When I hear about women freezing their eggs, I either envision Austin Powers cryogenically frozen for thirty years, or miniature chicken eggs in a frozen mason jar. Or test tube babies. I never said I was mature, okay? On a serious note, the American Society for Reproductive Medicine declared (about a year and a half ago) that freezing eggs was no longer experimental, but actually a viable option for women who want to or have to wait to have children. There is a lot of information out there, and not all of it is correct. Furthermore, there are obviously pros and cons to the procedure.
First of all, this is how it works:
The first step a woman must take (besides thinking this huge decision over and making sure she wants to do this for herself and for her future baby) is to undergo hormone injections and birth control for 2-4 weeks to essentially disable natural hormones. After that, she is injected with hormones for about two weeks in order to stimulate the ovaries and prepare her eggs. During this period, the patient should visit her doctor about twice a week so they can monitor the eggs via ultrasounds and blood work. By keeping close tabs on the eggs, the doctor can see whether the woman needs more or less medication.
Once the eggs are ready or have “ripened,” they are essentially sucked out with a long needle that is inserted in the vagina. That’s a pretty rudimentary explanation, but that is essentially what happens. Although I imagine that the procedure is ten times worse than a pap smear, the doctor does heavily sedate you so that you don’t experience any pain. However, all those weeks of hormones leading up to the egg collection are not pleasant at all, and I’ll get to that.
Once the eggs are removed, they are brought to a clinical lab where each egg is evaluated for health. After this, they are immediately frozen and kept in an egg bank until the woman is ready to have a baby. When that day comes, the eggs are thawed, injected with a single sperm, fertilized in a lab, and then transferred back into the uterus as an embryo.
Here are some reasons why women are hesitant to freeze their eggs:
1. Freezing your eggs can cost between $6,500-$15,000 per cycle (the time period described above), and some women need more than one cycle to procure enough healthy eggs. It costs about $500 to initially open an egg bank and then $250 a year to store your eggs.
2. The entire process is difficult on a woman’s body. The first step when you’re injecting yourself with hormones comes with side effects like sensitivity, mood swings, and weight gain. Imagine what it’s like starting a new birth control, but way more intense. After the egg retrieval, most women experience abdominal bloating and cramping for about a week.
3. There is no guarantee that freezing your eggs will work. It’s estimated that a woman between the ages of 32 and 35 will have a 40-50% chance of achieving a successful pregnancy by freezing her eggs. The rate does go down the older a woman gets, so it’s more effective if eggs are obtained at an earlier age. At an earlier age (your 20s) you might be unsure of what you want to do, or you just might not have that kind of money.
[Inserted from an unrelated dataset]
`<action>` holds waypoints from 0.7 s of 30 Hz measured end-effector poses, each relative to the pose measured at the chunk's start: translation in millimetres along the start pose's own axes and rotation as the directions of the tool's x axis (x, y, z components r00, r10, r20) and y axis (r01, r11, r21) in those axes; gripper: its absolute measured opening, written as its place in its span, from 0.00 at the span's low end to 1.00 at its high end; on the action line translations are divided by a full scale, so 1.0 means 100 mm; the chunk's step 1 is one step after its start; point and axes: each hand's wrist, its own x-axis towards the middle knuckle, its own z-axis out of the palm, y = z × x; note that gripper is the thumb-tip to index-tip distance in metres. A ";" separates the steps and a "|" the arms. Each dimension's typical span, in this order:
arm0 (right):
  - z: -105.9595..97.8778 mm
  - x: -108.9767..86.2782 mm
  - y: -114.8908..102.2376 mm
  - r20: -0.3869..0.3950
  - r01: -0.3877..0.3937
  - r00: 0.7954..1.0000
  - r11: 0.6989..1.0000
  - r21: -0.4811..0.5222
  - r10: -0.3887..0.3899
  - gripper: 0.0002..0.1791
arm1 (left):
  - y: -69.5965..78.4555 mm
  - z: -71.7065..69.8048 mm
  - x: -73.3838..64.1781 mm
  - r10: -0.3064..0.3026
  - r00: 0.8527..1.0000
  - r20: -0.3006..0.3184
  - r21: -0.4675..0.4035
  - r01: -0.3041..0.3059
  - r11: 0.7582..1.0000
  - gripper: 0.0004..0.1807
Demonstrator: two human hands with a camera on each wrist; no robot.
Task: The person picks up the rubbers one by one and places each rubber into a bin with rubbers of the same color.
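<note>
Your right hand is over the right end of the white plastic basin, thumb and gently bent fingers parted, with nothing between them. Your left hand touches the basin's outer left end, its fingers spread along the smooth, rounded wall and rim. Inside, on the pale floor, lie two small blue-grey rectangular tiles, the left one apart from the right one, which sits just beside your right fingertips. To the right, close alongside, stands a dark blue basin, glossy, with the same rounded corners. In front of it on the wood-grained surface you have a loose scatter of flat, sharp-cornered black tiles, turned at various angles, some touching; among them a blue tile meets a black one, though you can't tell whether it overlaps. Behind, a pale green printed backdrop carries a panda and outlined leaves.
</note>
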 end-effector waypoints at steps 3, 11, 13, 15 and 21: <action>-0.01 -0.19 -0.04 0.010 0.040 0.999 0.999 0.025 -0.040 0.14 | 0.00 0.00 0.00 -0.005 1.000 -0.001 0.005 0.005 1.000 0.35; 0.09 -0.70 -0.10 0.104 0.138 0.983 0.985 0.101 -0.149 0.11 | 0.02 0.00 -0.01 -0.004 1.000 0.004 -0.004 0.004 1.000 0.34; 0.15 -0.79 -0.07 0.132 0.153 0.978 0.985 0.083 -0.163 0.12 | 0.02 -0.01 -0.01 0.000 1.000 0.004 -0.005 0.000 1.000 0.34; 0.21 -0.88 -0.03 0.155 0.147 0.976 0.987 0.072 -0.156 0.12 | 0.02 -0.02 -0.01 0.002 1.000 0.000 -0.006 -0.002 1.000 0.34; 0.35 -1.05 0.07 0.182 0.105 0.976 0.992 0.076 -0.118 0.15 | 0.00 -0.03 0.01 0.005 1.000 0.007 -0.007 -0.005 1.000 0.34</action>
4. Some women find this procedure humiliating and unnatural to have science help them make a baby. Some see this as a “last resort” or an act of desperation. Some are just scared.
Here’s the truth though:
More and more women are breaking the glass ceiling and taking on higher paying positions that require a lot of hours and a lot of dedication and responsibility. There is nothing wrong with this. In fact, it’s the kind of progress that we’ve been working towards for years! With this relatively new technology, women are able to postpone motherhood. They can choose when they want to be a mom if they decide to put their career first. I’m not saying that a woman is incapable of having a job and a family at the same time, but now women have the choice. If men can put off having a family by deciding that their job is their first priority, so can women. Even if a woman wants to freeze her eggs because she hasn’t found the right person to procreate with, I think that this is a revolutionary step towards independence. I’ve personally witnessed so many young women settle with guys that are just not right for them because they feel like it’s their last chance to become a mom and wife.
Our twenties and our thirties are extremely important. It’s when we are able to pave the way, and establish ourselves as career-driven individuals and go-getters. It’s a time to travel or go back to school. Not everyone wants to settle down and make time and room for a baby just because we’re biologically inclined to do so. I know that I couldn’t have a baby right now as much as I want one in the future. I’m in grad school and it’s going to take years before I can land a tenured position as a teacher, probably years until I can secure a contracted position. I also want time to write, not raise a child. And I also want to be able to buy frivolous things like unicorn perfume and floral Doc Martens and not worry about taking care of another human besides myself. I don’t think that’s selfish. I think that’s progressive.